The task
Write the listing out again word for word. Pictures do not belong in the copy.

Recorded information
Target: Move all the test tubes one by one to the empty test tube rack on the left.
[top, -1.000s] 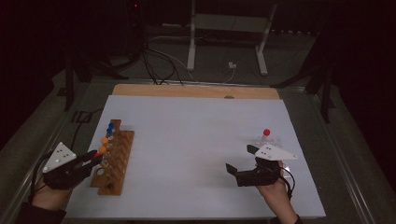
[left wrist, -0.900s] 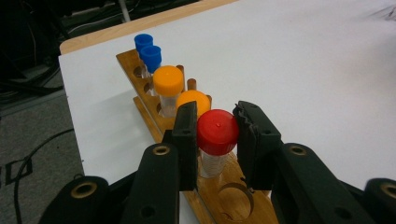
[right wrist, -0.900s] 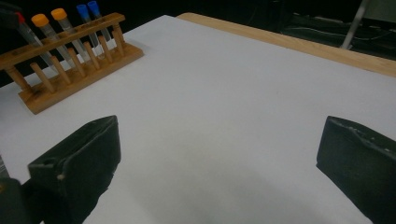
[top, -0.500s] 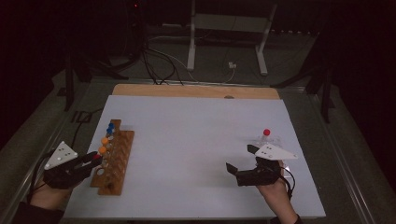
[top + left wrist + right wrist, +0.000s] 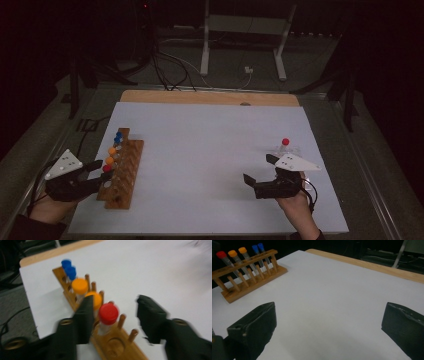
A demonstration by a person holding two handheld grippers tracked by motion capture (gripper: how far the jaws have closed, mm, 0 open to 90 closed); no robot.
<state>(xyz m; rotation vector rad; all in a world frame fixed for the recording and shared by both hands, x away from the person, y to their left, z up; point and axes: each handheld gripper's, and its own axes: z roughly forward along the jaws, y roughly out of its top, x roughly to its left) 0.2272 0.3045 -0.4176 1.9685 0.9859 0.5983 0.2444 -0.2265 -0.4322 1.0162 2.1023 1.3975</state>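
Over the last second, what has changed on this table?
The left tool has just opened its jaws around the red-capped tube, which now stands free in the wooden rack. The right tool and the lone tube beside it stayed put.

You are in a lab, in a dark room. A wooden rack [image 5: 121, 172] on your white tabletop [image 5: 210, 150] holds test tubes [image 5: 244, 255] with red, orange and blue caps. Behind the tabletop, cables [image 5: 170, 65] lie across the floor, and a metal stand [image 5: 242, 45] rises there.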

Exercise result
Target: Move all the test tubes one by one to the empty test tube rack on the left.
[top, -1.000s] 
[left wrist, -0.900s] 
[right wrist, -0.900s] 
[top, -0.500s] 
[top + left wrist + right wrist, +0.000s] 
A demonstration by a person holding two handheld grippers tracked by motion capture (gripper: how far the jaws have closed, mm, 0 open to 90 closed); no robot.
<state>(xyz m; rotation vector rad; all in a world frame fixed for the recording and shared by both hands, x away from the person, y to their left, z up; point and axes: each handheld gripper's, and its own axes: z roughly forward along the jaws, y roughly out of its top, x roughly to its left) 0.2272 0.3045 -0.4176 1.9685 0.9859 0.5983 0.2444 -0.2265 -0.4322 1.0162 2.1023 1.3975</state>
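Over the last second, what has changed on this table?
The left tool has just opened its jaws around the red-capped tube, which now stands free in the wooden rack. The right tool and the lone tube beside it stayed put.

You are in a lab, in a dark room. A wooden rack [image 5: 121, 172] on your white tabletop [image 5: 210, 150] holds test tubes [image 5: 244, 255] with red, orange and blue caps. Behind the tabletop, cables [image 5: 170, 65] lie across the floor, and a metal stand [image 5: 242, 45] rises there.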

Nothing more is required for this answer.